++++ Data shown

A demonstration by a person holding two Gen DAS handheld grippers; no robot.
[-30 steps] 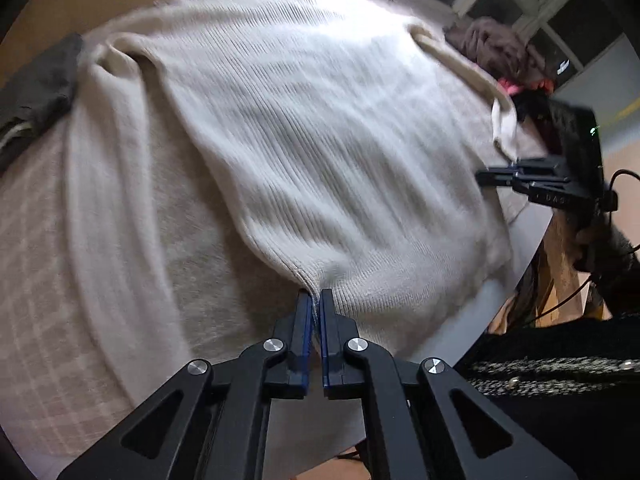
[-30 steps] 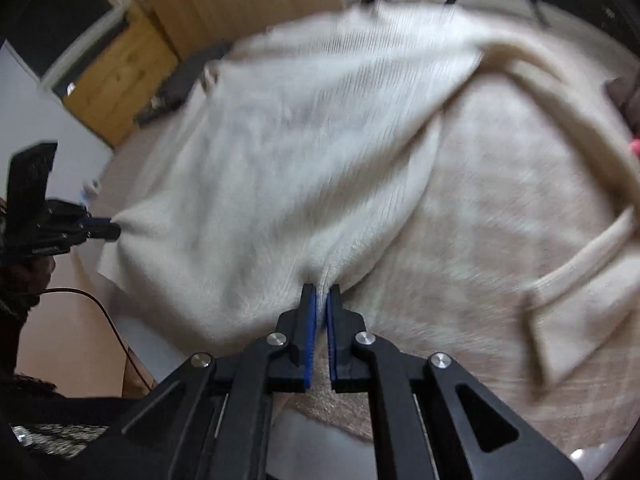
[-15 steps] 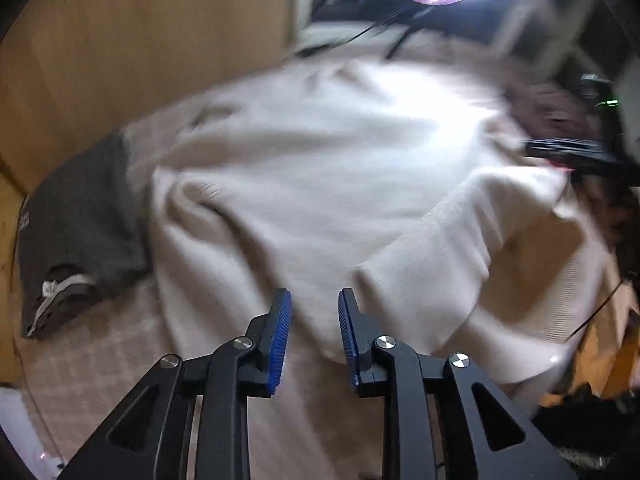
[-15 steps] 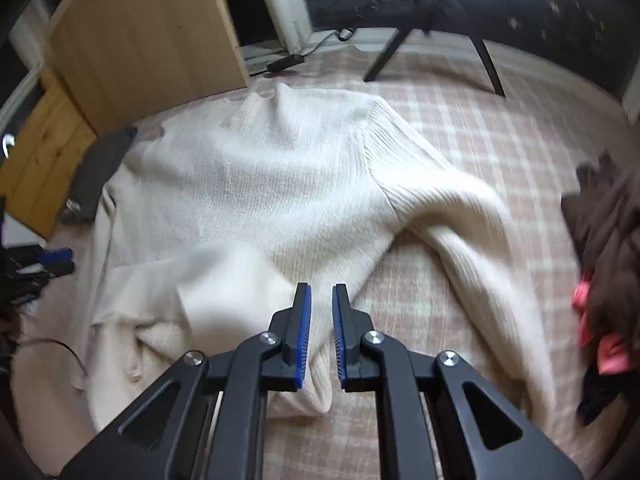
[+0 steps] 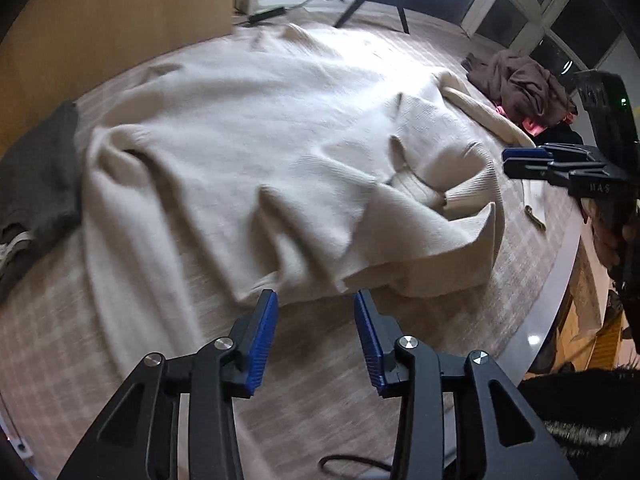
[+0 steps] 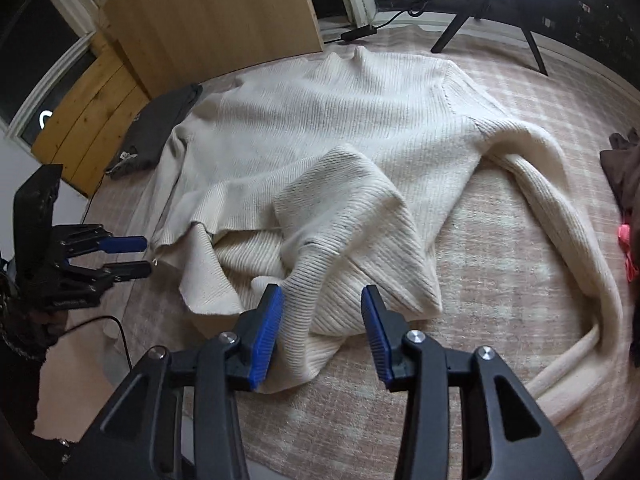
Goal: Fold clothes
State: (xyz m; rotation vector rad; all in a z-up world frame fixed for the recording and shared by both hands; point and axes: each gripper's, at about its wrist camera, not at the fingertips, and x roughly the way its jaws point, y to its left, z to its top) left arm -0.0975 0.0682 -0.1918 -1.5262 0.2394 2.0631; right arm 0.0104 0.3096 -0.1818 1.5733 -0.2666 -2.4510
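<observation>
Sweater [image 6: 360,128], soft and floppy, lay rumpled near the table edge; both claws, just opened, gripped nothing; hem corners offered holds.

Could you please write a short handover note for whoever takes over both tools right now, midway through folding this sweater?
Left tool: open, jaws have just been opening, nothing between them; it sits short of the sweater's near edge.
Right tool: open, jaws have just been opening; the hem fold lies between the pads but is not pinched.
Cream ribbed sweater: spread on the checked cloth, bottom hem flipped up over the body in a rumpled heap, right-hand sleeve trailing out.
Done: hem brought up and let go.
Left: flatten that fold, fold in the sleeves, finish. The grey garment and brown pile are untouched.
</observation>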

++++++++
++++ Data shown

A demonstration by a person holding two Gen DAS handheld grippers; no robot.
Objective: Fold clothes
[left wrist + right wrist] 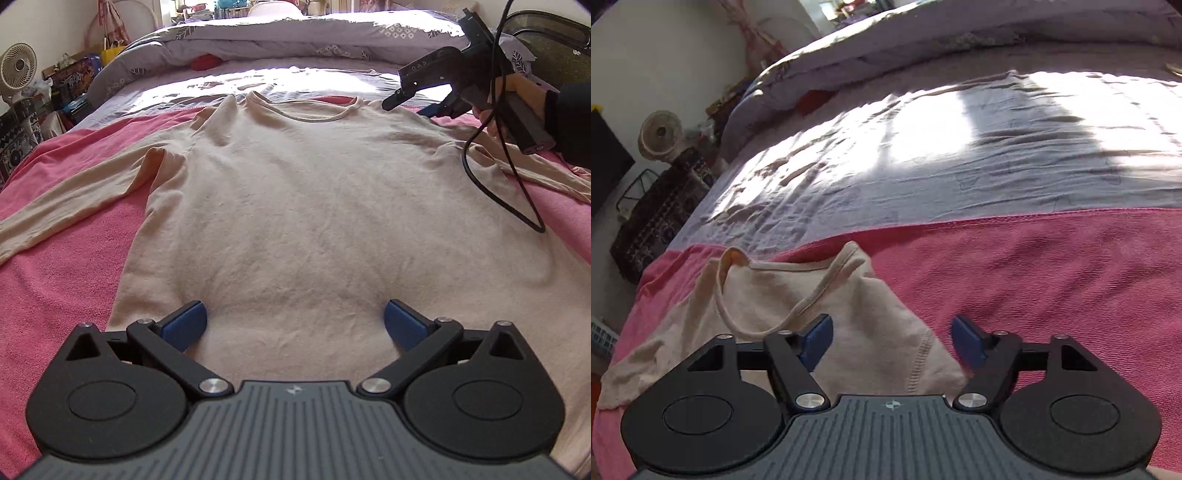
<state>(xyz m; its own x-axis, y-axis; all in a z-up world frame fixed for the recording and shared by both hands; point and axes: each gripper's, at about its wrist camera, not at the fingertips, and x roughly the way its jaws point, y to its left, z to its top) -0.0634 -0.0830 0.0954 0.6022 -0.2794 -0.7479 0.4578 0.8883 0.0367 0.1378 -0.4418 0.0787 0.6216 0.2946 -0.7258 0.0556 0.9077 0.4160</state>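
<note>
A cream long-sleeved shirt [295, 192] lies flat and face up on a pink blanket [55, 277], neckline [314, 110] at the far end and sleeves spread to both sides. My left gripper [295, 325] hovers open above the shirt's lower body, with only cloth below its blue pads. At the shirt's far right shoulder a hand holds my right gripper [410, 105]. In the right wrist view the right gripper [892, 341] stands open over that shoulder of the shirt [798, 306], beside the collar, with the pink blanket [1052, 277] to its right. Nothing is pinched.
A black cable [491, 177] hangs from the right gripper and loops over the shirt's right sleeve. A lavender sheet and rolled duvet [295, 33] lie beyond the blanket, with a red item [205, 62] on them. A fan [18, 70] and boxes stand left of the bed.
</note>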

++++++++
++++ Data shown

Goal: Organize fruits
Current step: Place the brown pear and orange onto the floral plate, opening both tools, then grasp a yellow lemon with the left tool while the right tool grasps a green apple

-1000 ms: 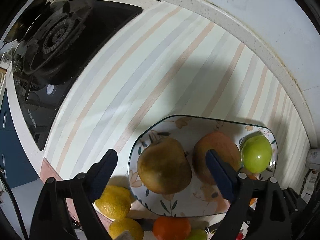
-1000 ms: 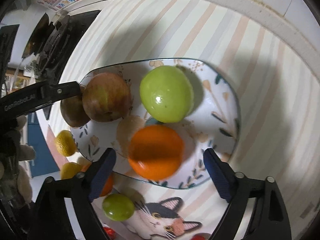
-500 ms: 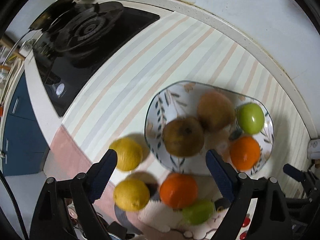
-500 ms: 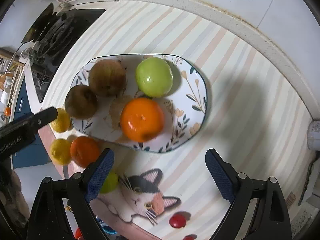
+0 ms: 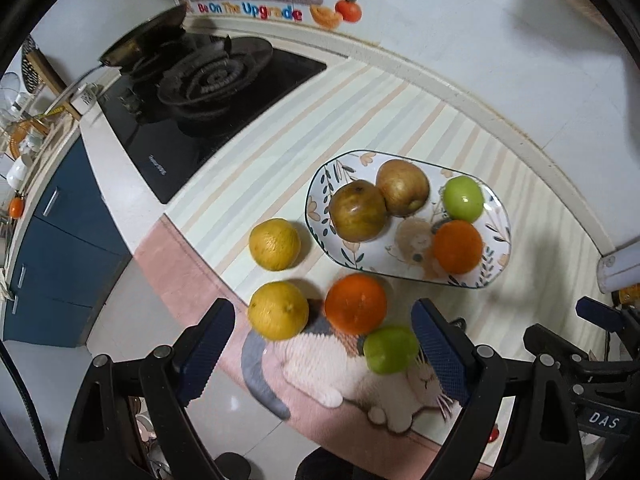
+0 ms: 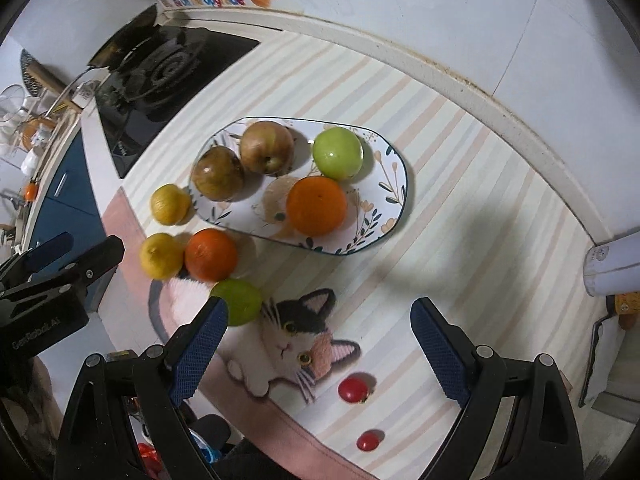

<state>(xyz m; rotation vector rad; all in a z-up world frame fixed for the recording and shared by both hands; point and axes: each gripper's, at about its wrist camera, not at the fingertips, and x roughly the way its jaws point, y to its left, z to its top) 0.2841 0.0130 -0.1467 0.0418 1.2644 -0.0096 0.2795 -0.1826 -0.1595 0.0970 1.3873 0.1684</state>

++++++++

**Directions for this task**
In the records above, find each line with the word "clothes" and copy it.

**Solution**
Goal: Fold clothes
Objective: Fold clothes

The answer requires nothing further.